_ASSIGNMENT_:
The following data has a line with "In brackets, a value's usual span" and a line with "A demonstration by". Write out exactly those lines and all the lines between them.

_GIVEN DATA_:
* * * * * * *

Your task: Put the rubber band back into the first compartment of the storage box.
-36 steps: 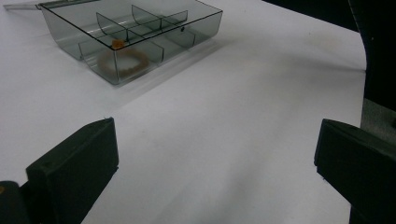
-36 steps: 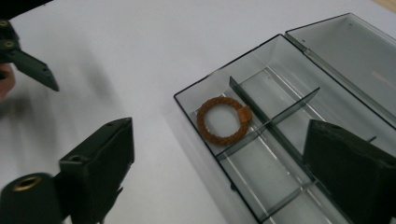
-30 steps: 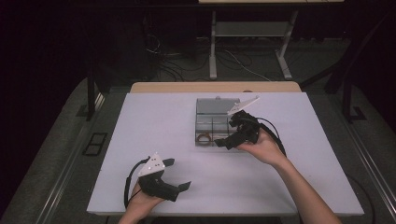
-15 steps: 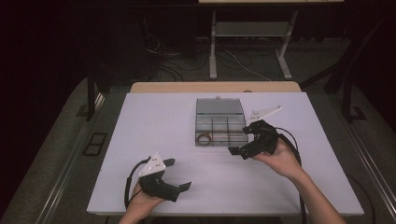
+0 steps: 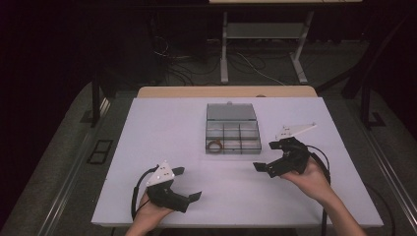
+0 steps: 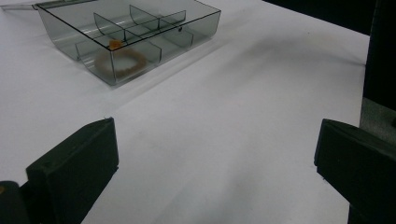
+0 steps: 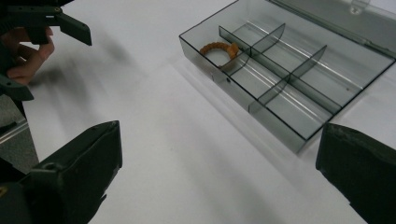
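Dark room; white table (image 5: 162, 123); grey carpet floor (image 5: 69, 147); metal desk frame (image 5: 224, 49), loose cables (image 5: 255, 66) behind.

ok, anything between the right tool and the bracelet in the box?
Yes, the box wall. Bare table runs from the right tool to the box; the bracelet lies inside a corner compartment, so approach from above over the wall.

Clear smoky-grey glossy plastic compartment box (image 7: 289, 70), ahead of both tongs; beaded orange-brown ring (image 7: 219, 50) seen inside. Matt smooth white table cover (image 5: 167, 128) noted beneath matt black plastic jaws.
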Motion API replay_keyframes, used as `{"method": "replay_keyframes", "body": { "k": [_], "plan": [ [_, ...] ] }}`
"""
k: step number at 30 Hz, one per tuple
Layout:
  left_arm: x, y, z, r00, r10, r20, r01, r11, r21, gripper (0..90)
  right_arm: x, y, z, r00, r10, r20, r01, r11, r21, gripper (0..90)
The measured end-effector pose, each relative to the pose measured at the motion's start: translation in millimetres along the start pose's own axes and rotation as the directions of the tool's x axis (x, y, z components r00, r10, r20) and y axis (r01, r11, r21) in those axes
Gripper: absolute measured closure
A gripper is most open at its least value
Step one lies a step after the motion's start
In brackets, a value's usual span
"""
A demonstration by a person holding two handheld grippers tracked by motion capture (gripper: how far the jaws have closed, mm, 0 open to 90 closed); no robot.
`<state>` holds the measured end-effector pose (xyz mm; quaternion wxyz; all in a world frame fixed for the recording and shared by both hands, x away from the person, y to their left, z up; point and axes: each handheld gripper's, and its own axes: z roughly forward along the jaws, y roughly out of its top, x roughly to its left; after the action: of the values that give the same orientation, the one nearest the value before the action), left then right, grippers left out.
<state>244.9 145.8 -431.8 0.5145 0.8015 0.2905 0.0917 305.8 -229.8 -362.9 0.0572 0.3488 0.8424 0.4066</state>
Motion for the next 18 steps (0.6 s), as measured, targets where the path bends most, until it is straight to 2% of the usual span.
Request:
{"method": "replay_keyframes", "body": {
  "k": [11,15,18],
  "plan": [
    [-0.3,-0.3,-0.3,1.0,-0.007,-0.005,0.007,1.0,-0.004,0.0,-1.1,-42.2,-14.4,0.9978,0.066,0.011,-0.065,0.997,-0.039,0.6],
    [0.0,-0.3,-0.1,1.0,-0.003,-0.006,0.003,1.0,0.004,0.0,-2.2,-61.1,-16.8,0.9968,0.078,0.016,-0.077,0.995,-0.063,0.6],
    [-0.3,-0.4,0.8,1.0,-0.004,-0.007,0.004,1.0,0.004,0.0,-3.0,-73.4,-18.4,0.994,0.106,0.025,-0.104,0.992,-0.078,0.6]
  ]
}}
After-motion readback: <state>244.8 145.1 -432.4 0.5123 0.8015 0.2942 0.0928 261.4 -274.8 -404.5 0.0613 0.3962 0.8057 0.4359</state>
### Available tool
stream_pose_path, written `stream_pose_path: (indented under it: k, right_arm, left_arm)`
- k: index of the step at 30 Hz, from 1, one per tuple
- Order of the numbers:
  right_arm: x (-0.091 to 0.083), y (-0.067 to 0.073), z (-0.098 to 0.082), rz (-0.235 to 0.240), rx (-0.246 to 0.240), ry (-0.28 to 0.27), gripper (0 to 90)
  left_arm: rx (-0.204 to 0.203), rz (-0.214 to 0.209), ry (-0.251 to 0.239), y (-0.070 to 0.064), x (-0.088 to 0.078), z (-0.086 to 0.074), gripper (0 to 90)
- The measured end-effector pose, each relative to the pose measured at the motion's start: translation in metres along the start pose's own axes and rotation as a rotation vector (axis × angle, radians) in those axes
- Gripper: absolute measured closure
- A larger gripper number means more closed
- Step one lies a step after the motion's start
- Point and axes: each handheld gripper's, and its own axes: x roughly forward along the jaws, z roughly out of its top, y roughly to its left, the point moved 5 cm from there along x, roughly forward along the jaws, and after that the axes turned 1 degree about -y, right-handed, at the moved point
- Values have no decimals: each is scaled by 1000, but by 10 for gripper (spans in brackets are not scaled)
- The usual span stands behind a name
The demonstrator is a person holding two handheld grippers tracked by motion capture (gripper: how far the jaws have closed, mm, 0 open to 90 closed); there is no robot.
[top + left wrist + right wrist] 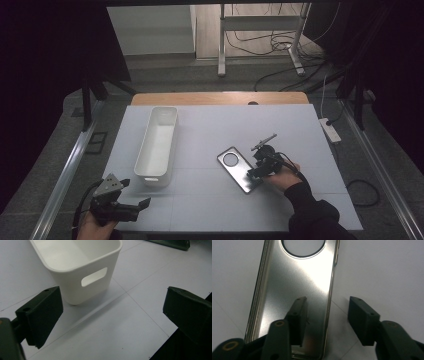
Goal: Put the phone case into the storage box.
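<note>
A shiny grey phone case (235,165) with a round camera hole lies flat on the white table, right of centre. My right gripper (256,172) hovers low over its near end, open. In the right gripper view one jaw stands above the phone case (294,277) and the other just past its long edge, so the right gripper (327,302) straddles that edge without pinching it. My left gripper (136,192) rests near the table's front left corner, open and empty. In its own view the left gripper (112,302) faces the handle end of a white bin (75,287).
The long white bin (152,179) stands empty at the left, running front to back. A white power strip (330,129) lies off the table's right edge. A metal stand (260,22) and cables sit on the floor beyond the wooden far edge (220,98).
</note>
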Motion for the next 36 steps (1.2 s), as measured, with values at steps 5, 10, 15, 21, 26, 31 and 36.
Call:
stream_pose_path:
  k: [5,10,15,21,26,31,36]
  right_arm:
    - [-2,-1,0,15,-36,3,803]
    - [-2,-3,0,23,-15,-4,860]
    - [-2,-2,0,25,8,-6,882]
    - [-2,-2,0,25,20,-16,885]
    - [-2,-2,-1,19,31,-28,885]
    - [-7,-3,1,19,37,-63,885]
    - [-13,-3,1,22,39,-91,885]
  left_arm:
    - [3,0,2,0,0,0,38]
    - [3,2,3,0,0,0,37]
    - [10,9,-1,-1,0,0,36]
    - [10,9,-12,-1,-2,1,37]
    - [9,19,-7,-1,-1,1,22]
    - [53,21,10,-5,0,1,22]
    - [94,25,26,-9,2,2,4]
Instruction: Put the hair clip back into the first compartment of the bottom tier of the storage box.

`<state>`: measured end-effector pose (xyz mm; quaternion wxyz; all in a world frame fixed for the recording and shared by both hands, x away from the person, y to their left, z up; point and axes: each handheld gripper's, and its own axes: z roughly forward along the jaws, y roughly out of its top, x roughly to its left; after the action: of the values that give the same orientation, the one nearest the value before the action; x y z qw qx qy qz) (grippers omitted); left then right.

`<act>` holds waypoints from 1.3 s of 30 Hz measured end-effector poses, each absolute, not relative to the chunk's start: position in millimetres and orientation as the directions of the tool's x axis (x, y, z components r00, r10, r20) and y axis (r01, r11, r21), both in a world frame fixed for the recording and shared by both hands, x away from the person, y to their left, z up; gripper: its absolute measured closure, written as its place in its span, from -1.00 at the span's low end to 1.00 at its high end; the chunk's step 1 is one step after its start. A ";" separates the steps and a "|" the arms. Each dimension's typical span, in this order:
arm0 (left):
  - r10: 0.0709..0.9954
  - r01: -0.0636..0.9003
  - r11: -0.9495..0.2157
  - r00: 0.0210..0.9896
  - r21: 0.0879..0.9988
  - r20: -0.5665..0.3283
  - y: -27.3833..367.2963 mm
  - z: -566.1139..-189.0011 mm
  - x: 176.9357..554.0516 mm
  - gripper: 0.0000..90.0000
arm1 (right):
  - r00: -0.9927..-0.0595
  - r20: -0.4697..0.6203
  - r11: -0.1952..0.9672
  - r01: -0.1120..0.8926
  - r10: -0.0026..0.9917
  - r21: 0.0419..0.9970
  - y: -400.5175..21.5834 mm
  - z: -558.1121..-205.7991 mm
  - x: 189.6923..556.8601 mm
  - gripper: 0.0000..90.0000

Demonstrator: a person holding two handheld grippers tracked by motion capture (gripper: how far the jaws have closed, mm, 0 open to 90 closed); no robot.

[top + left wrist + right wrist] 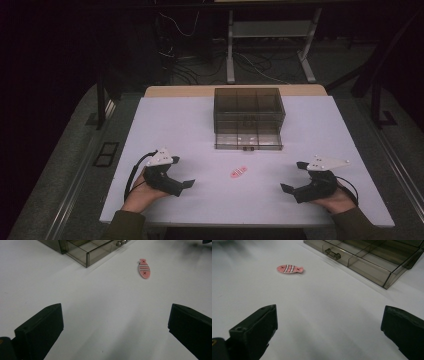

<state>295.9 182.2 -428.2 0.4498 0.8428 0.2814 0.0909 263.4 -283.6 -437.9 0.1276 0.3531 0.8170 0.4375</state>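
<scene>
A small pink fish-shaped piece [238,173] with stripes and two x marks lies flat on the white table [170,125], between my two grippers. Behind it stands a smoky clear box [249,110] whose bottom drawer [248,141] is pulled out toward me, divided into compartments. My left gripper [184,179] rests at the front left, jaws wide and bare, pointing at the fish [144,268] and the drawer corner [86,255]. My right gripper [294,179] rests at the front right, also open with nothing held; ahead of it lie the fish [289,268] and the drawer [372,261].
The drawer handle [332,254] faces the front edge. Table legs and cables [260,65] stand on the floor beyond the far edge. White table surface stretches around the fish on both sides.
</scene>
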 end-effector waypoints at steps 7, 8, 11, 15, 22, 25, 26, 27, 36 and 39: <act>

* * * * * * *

_SOLUTION FOR THIS PROBLEM_:
In brackets, a value's usual span
"""
A demonstration by a person holding two handheld grippers tracked by motion capture (gripper: how far the jaws have closed, mm, 0 open to 90 closed); no robot.

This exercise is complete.